Я кивнул. Вычурность его речи усугублялась произношением.

— Исходя из опыта работы, я мог бы попробовать угадать причину. Назовем это пока косвенными уликами. Но если я прав, дело стоило того, чтобы разыграть самоубийство. Он просто не мог поступить иначе. Как по-вашему?

— Право, затрудняюсь ответить. До первого убийства в Венеции я просто был в замешательстве, в шоке от внезапной встречи со старым другом, которого считал мертвым. И поскольку никто не хотел об этом со мной говорить, я рассердился и решил взять дело в свои руки — глупо, конечно. Я полетел в Москву, что оказалось трагической ошибкой. К тому времени у меня уже немного изменились намерения. Возможно… мне это только что пришло в голову… возможно, вначале меня волновал не столько Генри, сколько его жена. Я любил ее когда-то и хотел снова с ней встретиться. Я знал, что она вернулась из-за границы вскоре после его мнимой смерти. Не то чтобы я строил иллюзии относительно возможного исхода нашей встречи, как можно понять из моих романов, я не верю в счастливые финалы, — но уж слишком сильно было желание вновь с ней увидеться. Может быть, я и сейчас этого хочу. Знаете, никто не смог мне ее заменить.

Он выслушал меня, потом спросил:

— Если я вас правильно понял, вы хотите, чтобы я помог вам ее найти?

— Да. Да, хочу.

— Вы тщательно все обдумали? Ведь это риск, и немалый.

— Они разошлись до всей этой истории. Не могу поверить, что Софи причастна к тому, во что замешан Генри!

— Не можете или не хотите?

— Ну, пусть не хочу. — Теперь настала моя очередь спрашивать. — Вы сказали, что вас с Генри в прошлом связывали какие-то дела. Что именно вы имеете в виду?

— Это не дела. Я встречался с ним по роду своей работы. Разве Роджер вам об этом не рассказывал?

— Он не вдавался в детали.

— Я работал в городском отделе, ведавшем преступлениями против нравственности. Время от времени мы совершали рейды — больше для успокоения публики, чем для пользы дела. Я застал Роджера in flagrante delicto в общественном туалете с юношей. — Он сделал паузу и стряхнул крошки с губ. — Мальчик был просто «голубой», но Роджер клятвенно заверял, что впервые поддался искушению. Я не поверил ему — все они так говорят, — но пожалел бедного старика и отпустил, строго предупредив. За это он сообщил мне несколько полезных имен и адресов. И вот что забавно: большинство половых извращенцев ощущают потребность вести записи своих контактов. Странно, правда? И вот, среди прочих имен в его маленькой черной книжечке я обнаружил имя вашего друга.

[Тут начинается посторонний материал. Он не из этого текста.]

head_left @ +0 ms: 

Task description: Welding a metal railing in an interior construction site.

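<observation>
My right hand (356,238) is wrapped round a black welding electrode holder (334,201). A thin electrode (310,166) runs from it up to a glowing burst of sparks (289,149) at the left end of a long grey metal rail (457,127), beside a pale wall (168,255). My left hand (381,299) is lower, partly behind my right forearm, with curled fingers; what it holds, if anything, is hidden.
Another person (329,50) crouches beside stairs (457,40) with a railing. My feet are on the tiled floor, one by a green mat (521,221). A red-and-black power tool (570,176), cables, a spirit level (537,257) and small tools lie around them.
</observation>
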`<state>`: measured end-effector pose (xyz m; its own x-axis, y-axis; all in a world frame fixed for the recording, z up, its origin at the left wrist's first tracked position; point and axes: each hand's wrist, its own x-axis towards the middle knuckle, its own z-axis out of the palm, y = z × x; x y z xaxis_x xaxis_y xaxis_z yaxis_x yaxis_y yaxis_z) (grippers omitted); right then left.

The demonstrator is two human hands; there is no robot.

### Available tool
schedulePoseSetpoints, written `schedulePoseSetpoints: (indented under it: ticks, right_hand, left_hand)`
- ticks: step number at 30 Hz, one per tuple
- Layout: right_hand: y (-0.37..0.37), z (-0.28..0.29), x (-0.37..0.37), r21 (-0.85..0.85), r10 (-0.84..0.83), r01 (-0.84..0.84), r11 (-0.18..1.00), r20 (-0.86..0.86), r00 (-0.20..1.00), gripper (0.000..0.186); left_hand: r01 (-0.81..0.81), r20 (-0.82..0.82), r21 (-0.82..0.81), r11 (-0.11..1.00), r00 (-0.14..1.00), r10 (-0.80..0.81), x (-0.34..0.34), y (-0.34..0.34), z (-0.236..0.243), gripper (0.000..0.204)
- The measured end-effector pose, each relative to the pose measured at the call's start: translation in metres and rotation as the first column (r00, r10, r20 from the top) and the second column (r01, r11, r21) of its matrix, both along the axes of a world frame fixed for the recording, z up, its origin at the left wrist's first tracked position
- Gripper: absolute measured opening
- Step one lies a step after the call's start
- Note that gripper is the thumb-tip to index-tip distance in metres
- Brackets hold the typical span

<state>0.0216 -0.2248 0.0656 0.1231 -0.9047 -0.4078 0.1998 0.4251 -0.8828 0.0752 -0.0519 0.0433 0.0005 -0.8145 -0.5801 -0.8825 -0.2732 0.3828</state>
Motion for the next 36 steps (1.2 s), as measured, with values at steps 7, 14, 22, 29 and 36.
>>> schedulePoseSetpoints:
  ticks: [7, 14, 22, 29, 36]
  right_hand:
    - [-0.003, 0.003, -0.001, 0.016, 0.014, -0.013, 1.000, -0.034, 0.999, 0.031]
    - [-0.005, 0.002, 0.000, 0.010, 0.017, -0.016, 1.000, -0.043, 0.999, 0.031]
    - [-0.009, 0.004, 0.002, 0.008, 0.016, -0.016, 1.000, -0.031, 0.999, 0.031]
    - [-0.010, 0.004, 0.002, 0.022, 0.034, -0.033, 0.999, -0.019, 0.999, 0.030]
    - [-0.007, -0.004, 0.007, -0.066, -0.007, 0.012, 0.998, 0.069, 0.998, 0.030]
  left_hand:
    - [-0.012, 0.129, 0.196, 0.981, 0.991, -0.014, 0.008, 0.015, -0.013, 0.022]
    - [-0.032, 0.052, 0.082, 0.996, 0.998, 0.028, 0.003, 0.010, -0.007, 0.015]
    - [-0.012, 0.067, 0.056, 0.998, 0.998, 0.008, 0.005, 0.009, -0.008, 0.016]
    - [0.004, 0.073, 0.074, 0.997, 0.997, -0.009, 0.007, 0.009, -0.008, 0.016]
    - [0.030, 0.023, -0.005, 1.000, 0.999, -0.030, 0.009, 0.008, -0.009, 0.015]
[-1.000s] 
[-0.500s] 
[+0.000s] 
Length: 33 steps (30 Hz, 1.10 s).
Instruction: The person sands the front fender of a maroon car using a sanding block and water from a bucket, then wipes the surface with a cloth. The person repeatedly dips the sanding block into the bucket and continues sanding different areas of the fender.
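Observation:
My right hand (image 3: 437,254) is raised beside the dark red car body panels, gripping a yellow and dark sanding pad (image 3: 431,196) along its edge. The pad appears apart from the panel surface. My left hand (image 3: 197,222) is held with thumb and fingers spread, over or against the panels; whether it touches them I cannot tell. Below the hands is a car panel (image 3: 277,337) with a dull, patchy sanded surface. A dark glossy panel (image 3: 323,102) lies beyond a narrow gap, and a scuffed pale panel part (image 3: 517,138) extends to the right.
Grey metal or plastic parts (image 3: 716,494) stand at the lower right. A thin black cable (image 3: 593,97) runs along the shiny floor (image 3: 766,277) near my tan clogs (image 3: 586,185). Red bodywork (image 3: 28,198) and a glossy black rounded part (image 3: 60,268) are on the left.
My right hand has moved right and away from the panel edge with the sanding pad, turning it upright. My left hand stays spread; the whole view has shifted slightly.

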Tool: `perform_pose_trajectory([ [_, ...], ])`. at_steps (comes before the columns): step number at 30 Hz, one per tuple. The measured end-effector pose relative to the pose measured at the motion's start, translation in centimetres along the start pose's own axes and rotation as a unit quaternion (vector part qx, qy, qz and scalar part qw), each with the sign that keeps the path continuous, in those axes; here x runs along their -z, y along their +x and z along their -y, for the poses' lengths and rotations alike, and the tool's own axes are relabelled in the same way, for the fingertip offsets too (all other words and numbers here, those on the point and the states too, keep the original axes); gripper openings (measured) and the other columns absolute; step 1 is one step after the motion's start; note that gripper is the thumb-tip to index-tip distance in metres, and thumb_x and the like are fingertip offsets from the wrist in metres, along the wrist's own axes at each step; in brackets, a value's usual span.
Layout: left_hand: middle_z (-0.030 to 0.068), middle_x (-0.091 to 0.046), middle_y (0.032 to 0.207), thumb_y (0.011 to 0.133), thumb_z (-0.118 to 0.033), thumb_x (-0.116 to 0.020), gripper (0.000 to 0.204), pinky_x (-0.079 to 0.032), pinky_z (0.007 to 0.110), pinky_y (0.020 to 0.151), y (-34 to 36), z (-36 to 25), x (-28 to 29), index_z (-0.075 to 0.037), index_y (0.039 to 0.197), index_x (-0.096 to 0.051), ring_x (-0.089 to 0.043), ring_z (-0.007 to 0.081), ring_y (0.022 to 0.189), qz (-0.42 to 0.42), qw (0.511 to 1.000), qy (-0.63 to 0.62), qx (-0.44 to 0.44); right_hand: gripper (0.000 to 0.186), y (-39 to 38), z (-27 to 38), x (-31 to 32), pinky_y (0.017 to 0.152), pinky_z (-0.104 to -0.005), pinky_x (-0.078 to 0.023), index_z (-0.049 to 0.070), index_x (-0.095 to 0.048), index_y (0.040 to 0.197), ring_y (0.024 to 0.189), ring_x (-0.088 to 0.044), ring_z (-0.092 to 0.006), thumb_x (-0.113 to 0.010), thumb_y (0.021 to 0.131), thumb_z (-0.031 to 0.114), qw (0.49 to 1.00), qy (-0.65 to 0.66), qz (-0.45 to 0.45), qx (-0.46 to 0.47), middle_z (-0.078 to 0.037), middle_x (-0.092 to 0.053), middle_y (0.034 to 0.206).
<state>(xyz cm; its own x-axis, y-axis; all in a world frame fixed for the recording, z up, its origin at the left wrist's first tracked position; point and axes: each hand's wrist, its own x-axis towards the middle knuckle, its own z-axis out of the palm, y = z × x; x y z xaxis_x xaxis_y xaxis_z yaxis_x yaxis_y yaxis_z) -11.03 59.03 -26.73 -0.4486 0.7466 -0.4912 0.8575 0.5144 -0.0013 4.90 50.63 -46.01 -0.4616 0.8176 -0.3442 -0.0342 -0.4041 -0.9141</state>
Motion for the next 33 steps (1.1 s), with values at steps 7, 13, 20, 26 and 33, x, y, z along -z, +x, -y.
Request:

— Генри уже был тогда членом парламента?

— Да. Так что я проверил все имена, в том числе Генри, и нанес ему дружественный визит. Не могу сказать, что он испугался. Он заявил, что у его старого тьютора были совершенно понятные и невинные причины, чтобы занести его имя в записную книжку. Говорил он очень уверенно и убедительно.

— У вас не сохранилась эта книжка?

— Нет. А что?

Я достал карточку.

— Как-то я обнаружил это среди бумаг Генри. По его завещанию я стал литературным душеприказчиком. — Я протянул Пирсону список имен. — Как вы думаете, это может что-нибудь означать?

Пирсон внимательно рассмотрел клочок бумаги.

— Вам это о чем-то говорит?

— На первый взгляд вроде бы нет, — ответил он. — Но кто знает. Могу я взять его ненадолго?

— Пожалуйста. Скажите, вы еще как-то связаны со старой работой?

— О нет, все это давно позади. Я слишком часто наступал на мозоли кому не следовало, — ответил он, из чего можно было заключить, что особенно стараться он не собирался. Он посмотрел на часы. — Ну, если вы действительно уверены, что хотите разыскать его жену, я постараюсь сделать, что можно. Так как?

— Да, я бы хотел дописать эту главу моей жизни.

— Ладно. — Он встал. — Благодарю за приятное угощение.

— Я безусловно оплачу ваше время и все расходы. Назовите мне ваши условия.

— Давайте оставим это до первой моей информации. Если я упрусь в те же тупики, вам не придется тратиться.

Когда он уходил, его больной глаз снова заслезился.